Taste and odors found in water are most commonly caused by alga (minute water plants), decomposing organic matter, dissolved gases, or industrial waste. Mineral substances may also be a cause. Portability is not normally affected by the presence of odors and tastes. On the other hand, palatability is frequently affected, particularly when a substance such as bone or fish oil is present. Water containing one of these substances in noticeable quantities is unpalatable. Tastes and odors which make water unpalatable must be removed. Use of free available chlorine and activated carbon will do much to prevent odorous combinations of chlorine with organic impurities in water.


Warm water tastes flat. lowering the temperature of water suppresses odors and tastes and, therefore, increases its palatability. In the summer the temperature of deep lakes and reservoirs decreases sharply from top to bottom By shifting the depth of intake, it may be possible to draw relatively cool water even during hot weather. Water should be drawn from the lower depths when possible. Cool water is more viscous than warm water and thus is more difficult to coagulate and effectively chlorinate than warm water due to slower reactions. Water treatment times should be increased when water temperatures are less than 45°F.


Some of the physical impurities mentioned cause water to behave as either an acid or as a base. The degree of acid behavior is called acidity. The degree of basic behavior is called alkalinity.
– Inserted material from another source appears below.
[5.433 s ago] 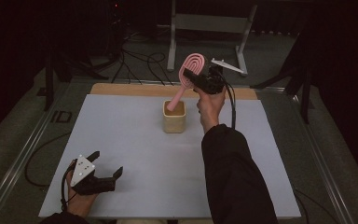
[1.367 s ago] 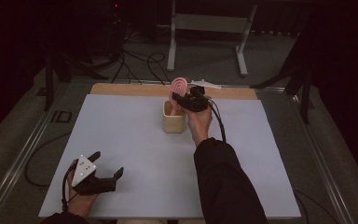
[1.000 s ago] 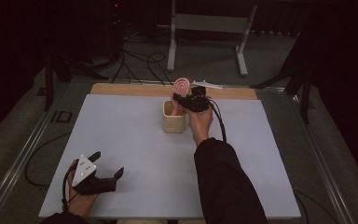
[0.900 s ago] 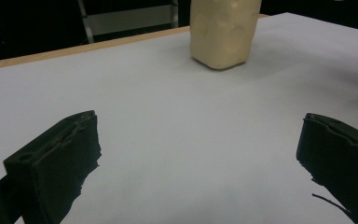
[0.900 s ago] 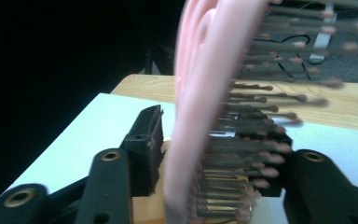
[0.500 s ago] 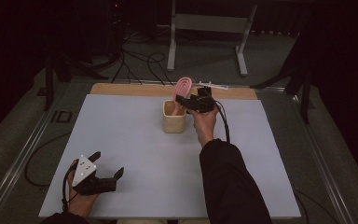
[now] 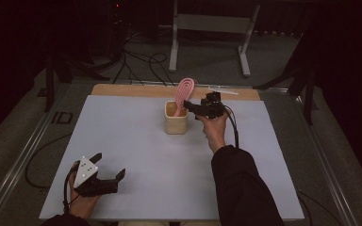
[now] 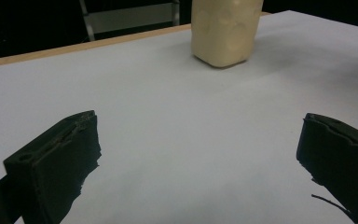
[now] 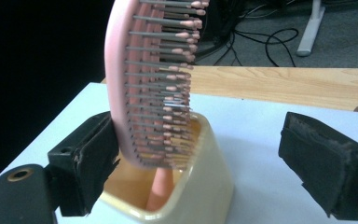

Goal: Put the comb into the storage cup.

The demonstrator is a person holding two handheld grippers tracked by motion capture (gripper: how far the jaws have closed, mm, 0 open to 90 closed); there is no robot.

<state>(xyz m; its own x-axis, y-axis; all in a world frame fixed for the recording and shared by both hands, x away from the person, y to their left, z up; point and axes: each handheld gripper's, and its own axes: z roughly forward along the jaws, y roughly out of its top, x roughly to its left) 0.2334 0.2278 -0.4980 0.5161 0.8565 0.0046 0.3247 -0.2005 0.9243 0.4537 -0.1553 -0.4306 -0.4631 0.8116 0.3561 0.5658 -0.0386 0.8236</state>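
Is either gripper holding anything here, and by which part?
Nothing is held. The right gripper, its jaws just opened, has released the pink bristled hairbrush standing in the cream cup; the left gripper is open.

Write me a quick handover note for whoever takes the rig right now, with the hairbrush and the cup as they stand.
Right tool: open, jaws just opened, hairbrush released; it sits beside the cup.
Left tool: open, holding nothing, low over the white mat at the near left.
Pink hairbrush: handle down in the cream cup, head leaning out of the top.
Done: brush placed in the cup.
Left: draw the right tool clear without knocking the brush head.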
Since either condition has an important hearing on water treatment, the degree of acidity or of alkalinity must be determined.

The pH value is a measure of the acidic or alkaline nature of the water. The pH value ranges from 0 - 14. A value of 7 is neutral. A high pH value indicates a very strong alkaline solution.
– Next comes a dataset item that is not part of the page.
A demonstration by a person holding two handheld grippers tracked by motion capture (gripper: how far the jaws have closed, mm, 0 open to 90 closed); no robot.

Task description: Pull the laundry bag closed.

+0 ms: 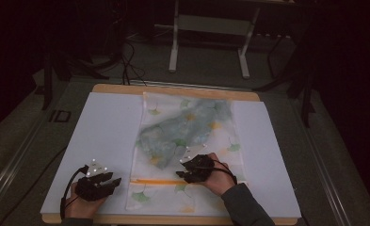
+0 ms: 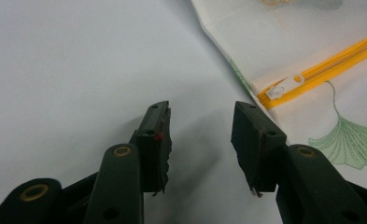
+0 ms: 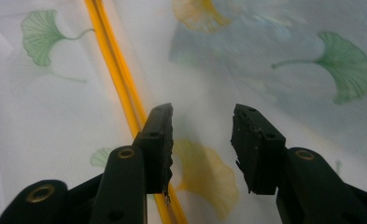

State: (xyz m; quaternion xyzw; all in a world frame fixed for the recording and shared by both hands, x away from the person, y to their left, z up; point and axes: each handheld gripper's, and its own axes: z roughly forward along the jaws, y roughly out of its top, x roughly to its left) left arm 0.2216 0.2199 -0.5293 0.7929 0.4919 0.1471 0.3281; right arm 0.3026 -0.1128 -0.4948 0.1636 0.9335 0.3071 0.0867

The pH influences the corrosiveness of the water, the amount of chemical dosages necessary for proper disinfection, and the ability of an analyst to detect contaminants.


Hardness is caused by the soluble salts of calcium, magnesium, iron, manganese, sodium, sulfates, chlorides, and nitrates. The degree of hardness depends on the type and on the amount of impurities present in the water. Hardness also depends on the amount of carbon dioxide influences the solubility of the impurities that cause hardness.

The hardness caused by carbonates and bicarbonates is called carbonate hardness. The hardness caused by all others (chlorides, sulfates, nitrates) is called non-carbonate hardness. Alkalinity is usually equivalent to the carbonate hardness. Sodium, however, also causes alkalinity. In natural waters, sodium is not normally present in appreciable amounts. Therefore, in natural waters, the alkalinity is equal to the carbonate hardness. After a water has been softened, however, a large amount of sodium remains in the treated water. In softened water, the total alkalinity is the sum of the carbonate alkalinity plus the sodium alkalinity.

Hardness is undesirable in that it consumes soap, makes water less satisfactory for cooking, and produces scale in boilers and distillation units.

The following minerals cause hardness in ground and surface waters:

Calcium carbonate. Alkaline and only slightly soluble; causes carbonate hardness and alkalinity in water.

Calcium bicarbonate. Contributes to the alkalinity and carbonate hardness of water. Calcium bicarbonate when heated produces carbon dioxide and calcium carbonate. This calcium carbonate precipitates as scale in boilers and distillation units.

Calcium sulfate or gypsum. Causes noncarbonate hardness in water. Being more soluble in cold water than in hot, it separates from the water in boilers and forms scale on the boiler tubes.

Calcium chloride. Causes noncarbonate hardness in water. In steam boilers and distillation units, the presence of calcium chloride can cause chemical reactions which result in pitting of the boiler tubes.